Подошел воевода с толмачом:
– Татары крымские это, пошли набегом, думая, что мы с войском завязли под Астраханью и Казанью. Всего вышло их более трех туменов. Сказали, что командует Касим, сын Сеид-Ахмед-хана, сына Ахмад-хана. Мы уничтожили пока только передовой отряд, который, кстати, направил на нас хромой урус, пообещав заплатить золотом.
– Ну, это навряд ли! – жуя пирог с рыбой, что сунула мне Лада, сказал я, сунув воеводе вторую половину пирога.
В МОСКВУ!!!
– Слушай, Иван Михайлович! – дожевывая пирог, обратился я к воеводе. – А не поохотиться ли нам на зверя дикого и кровожадного? Тот недоуменно уставился на меня, не тронулся ли князь умом от крови и убийства. Я же, улыбаясь, наблюдал за его реакцией. Потом поднялся и вынул из-под полога телеги две снайперские винтовки. Наконец-то до него дошло, кто такие «звери дикие и кровожадные», так как за татарами оставалось выжженное поле и трупы, и трупы. То, что они не могли увезти с собой, они просто уничтожали. Будь то посевы или деревни, люди или скот, все предавалось огню и мечу. Уже в те времена у них звучала пословица: «Хороший урус – это мертвый урус» из-за того, что только русские бились до последнего, защищая отчий дом, жену и детей. Не зря татары прокляли маленький город Козельск, который встал на их пути и защищался до последнего воина. Не одну тысячу своих воинов положили они под стенами этого городка, пока не сравняли его с землей.
– А что, пойдем, поохотимся, только взять надо с собой охрану. Не дай, конечно, бог, но вдруг нарвемся на засаду татар?
Пришлось согласиться. Выехали на лошадях к обеду, взяв в охрану два десятка воинов с автоматами (просто больше автоматического оружия у меня не было). Пулеметы я оставил для охраны обоза, поставив надежных обученных воинов. Мы проскакали километров пять, когда вернулась пара воинов с разведки, доложив, что в трех километрах лагерь татар. За километр до лагеря мы оставили лошадей и начали приближаться к лагерю. Достав два глушителя, я протянул один воеводе, другой прикрепил на винтовку себе. Глядя, как я креплю глушитель, он повторил все действия у себя. Подошли к опушке леса, внизу в лощине паслись кони, сидели у костров татары, по краям лагеря ходили парные патрули.
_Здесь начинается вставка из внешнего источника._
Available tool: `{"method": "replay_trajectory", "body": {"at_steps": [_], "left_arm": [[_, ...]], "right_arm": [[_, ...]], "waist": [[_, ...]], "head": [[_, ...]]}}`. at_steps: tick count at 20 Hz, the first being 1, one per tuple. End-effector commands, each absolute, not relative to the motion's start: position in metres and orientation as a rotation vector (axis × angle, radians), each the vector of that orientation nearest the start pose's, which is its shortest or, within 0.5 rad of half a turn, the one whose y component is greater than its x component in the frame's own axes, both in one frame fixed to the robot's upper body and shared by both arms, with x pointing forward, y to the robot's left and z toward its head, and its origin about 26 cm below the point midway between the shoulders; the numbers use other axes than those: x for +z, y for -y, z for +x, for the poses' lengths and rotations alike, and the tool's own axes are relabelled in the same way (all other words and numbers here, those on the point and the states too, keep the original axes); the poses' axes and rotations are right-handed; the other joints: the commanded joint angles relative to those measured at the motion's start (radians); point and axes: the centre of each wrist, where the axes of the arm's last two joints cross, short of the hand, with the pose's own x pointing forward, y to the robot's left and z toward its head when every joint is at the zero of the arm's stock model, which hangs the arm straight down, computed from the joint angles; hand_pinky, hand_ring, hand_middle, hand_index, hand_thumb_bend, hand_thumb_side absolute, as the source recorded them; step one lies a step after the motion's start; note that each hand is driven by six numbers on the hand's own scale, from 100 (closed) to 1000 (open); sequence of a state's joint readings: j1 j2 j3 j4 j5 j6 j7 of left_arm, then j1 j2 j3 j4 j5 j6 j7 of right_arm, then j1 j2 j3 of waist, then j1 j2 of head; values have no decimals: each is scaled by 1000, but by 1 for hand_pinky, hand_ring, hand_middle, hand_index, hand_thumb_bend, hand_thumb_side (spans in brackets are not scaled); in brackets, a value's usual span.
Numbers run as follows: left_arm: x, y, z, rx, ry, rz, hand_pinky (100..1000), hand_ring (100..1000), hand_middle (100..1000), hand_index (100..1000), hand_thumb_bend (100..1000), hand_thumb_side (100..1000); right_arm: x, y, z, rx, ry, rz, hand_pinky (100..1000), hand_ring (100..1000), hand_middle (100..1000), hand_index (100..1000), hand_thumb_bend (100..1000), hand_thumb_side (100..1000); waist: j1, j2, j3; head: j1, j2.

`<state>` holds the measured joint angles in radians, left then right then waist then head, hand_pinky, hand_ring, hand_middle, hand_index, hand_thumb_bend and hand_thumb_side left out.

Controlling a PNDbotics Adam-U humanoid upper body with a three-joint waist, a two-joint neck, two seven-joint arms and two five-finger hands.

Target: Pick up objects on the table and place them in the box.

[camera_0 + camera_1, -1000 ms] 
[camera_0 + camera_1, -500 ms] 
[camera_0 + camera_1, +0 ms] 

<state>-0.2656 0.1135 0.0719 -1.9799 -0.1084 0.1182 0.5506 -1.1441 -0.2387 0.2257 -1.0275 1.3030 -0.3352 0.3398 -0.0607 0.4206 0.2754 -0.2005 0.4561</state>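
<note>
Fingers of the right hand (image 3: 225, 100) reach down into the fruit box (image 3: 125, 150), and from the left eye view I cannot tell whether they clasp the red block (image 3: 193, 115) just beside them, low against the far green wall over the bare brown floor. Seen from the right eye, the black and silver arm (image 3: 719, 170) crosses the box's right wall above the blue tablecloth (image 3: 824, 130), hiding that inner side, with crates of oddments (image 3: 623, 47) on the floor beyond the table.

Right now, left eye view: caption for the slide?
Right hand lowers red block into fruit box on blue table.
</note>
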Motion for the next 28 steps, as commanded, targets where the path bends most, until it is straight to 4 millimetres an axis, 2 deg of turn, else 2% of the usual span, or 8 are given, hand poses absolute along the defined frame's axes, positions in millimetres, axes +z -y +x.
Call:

Показав на двоих в отдалении постовых, я шепотом добавил: «Мой – левый, твой – правый!» – и, прицелившись, выстрелил. Хлопок, татарин, как шел за первым, так и упал, уткнувшись чуть ли ему не в ноги. Тот даже не заметил, что напарник уже мертв, как сам получил пулю в голову от воеводы, который от удовлетворения чуть не начал пританцовывать, лежа на сосновой подстилке.
– Слушай, князь! – перешел он на титулы. – Подари или продай такое мне ружье! Как будто рядом с ним стоишь, бац – и врага нет, а другие и не слышат, и не видят! Век молиться за тебя буду! Что хочешь отдам, вот это вещь! – он ласково погладил по стволу.
– Потом поговорим, Иван Михайлович, а сейчас давай проредим татар! Стреляй только по командирам, то есть сотникам, темникам, одним словом, кто ими руководит.
– Смотри, слева какой важный вышел из шатра! – толкнул меня в бок воевода.
– Стреляем! – прошептал я и, поймав его в прицел, нажал курок. Два выстрела одновременно оборвали жизнь хана Касыма, сына Сеид-Ахмед-хана, сына Ахмад-хана. Разрывные пули разнесли ему голову и оторвали руку.